Can I use an array volume as my startup volume?

(the JackHammer makes it appear to the system that SCSI Manager 4.3 is in ROM)
I'd like to know how they did that. This would be a very convenient (probably essential) component in an IDE card for the old Macs. Also probably necessary for a USB card and anything else that can add storage. A fellow dropped in who provided some details in a thread somewhere around here many months ago, but I only understood about one concept in two of his explanation.

Note
If you have SCSI Manager 4.3 only by way of a Hammer Storage NuBus SCSI JackHammer card software, you can't array devices on the JackHammer bus with devices on buses without SCSI Manager 4.3 (in this case, for example, devices on the native bus).
But if you do have SCSI Manager 4.3 in ROM you can array drives on both built-in busses and on the JackHammer card. I had a four drive array with two Fast & Wide drives on the JackHammer, one narrow drive on the built-in internal SCSI bus and one narrow drive on the built-in external/internal bus. This was after I'd done testing and found that a third drive on the JackHammer didn't really add any performance, but the narrow drives on the built-in busses did. However, only one drive per bus added performance. A second drive on either of the busses or two drive on only one bus did not improve performance. That was in an 8100/120 clone. (PCC Power 120.)

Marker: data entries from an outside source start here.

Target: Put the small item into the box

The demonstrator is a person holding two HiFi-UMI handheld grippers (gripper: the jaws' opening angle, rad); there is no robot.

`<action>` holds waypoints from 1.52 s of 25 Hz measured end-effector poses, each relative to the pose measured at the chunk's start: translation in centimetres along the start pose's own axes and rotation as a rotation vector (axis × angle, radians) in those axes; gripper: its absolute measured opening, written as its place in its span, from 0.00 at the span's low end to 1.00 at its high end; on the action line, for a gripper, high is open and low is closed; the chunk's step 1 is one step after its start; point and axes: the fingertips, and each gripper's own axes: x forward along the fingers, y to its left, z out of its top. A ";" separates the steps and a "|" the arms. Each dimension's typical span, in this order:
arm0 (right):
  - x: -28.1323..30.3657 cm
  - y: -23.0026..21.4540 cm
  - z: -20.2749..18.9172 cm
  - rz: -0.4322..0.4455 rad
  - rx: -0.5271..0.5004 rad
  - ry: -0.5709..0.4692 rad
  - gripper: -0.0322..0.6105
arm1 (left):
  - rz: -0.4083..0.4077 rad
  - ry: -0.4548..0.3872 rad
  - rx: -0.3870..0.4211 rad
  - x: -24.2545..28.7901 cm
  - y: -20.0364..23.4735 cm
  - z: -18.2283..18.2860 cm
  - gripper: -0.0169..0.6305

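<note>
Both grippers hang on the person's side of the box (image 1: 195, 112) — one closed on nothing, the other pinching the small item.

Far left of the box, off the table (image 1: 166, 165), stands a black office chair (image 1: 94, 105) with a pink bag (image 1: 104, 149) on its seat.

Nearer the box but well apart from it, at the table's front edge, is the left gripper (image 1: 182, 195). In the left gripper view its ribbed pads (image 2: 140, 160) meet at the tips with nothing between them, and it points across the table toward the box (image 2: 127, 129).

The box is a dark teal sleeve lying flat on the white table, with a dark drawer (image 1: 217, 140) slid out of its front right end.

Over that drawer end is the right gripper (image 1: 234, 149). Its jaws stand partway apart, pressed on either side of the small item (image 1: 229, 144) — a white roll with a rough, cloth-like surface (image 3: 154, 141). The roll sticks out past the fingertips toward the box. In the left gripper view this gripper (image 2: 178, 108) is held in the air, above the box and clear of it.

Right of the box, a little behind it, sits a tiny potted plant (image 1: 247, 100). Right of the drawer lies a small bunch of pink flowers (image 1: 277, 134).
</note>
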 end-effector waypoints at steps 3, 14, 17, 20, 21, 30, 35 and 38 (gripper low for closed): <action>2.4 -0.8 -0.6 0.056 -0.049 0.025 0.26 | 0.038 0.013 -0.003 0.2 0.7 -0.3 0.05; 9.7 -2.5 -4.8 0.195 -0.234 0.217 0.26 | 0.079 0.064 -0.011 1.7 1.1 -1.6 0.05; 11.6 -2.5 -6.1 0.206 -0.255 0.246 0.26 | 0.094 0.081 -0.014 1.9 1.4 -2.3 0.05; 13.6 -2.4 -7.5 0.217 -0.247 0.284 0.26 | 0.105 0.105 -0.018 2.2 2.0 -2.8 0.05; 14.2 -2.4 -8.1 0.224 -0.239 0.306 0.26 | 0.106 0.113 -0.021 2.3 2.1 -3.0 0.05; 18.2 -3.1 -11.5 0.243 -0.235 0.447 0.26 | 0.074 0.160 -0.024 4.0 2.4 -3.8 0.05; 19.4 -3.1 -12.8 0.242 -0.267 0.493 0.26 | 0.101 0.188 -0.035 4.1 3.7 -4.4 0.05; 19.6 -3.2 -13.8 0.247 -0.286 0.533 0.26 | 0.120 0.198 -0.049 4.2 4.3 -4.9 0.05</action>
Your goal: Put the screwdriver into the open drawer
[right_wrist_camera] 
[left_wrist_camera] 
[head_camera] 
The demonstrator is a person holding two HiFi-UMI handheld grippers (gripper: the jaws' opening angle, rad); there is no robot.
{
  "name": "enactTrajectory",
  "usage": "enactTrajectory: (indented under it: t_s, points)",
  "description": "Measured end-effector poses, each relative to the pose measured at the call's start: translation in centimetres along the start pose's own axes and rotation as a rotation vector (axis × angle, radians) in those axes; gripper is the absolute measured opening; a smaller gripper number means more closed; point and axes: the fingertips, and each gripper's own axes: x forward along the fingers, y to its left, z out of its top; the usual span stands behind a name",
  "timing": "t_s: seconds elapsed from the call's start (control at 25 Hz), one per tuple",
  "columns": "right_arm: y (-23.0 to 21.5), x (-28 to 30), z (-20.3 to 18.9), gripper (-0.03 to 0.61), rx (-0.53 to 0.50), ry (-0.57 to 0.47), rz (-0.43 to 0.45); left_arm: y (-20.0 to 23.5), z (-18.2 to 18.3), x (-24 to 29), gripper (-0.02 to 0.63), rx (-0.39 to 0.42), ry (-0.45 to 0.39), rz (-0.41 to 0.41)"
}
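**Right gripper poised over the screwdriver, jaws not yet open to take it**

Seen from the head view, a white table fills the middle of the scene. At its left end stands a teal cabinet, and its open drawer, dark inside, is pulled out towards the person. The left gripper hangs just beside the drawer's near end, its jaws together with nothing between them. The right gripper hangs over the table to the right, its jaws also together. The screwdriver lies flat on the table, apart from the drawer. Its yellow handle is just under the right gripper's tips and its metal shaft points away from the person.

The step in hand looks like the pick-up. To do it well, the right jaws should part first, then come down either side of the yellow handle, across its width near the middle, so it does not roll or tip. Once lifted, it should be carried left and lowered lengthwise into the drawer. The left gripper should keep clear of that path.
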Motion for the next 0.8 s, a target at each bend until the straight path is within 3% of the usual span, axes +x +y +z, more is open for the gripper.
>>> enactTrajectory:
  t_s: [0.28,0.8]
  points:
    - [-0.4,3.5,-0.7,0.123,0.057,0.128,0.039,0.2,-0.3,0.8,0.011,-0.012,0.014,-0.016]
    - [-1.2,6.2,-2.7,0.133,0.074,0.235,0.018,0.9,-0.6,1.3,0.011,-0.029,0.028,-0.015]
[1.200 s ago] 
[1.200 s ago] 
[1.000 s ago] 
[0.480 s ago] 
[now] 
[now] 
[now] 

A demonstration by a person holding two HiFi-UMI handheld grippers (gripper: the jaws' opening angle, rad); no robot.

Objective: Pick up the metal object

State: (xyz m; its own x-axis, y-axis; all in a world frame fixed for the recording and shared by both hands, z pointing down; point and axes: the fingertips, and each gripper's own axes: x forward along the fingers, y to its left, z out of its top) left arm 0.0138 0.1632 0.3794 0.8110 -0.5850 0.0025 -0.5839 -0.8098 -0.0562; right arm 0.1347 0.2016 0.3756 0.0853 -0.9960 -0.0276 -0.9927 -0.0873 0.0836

The drives were all the same model (ST32550) just different interfaces (wide vs. narrow; ST32550W vs. ST32550N).

 

joeboy

New member
If you need more parts, I'll be glad to give you my Radius 81/110 sn JAE534014629S. But I need a favor. The video no longer works, probably due to the corrosion on the connector between the mother board and the upper of the two buttons in the right hand, lower front corner of the machine. The favor is a way to extract a few data files from the hard drive (ST34520N). How do I go about that?

 

trag

Well-known member
trag,
That "Note" wasn't by me, it was in FWB FAQ. No reason to argue with me :)
Oh, I wasn't arguing with you. I can see how my wording could be interpreted that way though.

No, I sincerely meant, that I wish I knew how they did that.

I've known since the days of the Turbo601 upgrade that the JackHammer has SCSI Manager 4.3 in firmware, because the Turbo601 did also and they conflicted. One had to disable it from loading on one of the cards (don't remember which one) in order to use a JackHammer in a machine with the Turbo601 upgrade.

I did read a section in "Inside Macintosh" which explained about CAMs and SIMs, and apparently what one would really need to do to make an IDE card work well on the old Macs is to write one's own stack of SIMs and CAMs, so that multiple disk expansion busses could be supported. Once one understands how, it's probably not too hard to do another one for USB, etc. but learning how to do the first one would be a doozy.

 

yuhong

Well-known member
If I remember correctly, it was only true for 68k models (2GB limitation in ROM or something).
Nope, Drive Setup in 7.6 and later installed the 'ruby' patch into a patch partition on the hard drive to fix this limit in the old ROMs that is loaded when the hard disk driver is loaded very early in the boot process. The PCI Power Macs and PowerBook 5300/1400/190 was the first Macs with large volume support built into their ROMs, and these Macs supported large volumes under System 7.5.x. Mac OS 7.6 backported large volume support onto all 68040 and PowerPC Macs (68030 Macs did not get this backport). You may be confusing it with HFS+, which was indeed only bootable under PowerPC Macs, probably something have to do with how the System file in the HFS Wrapper used to boot old Macs that do not have HFS+ support in ROM from HFS+ volumes was designed.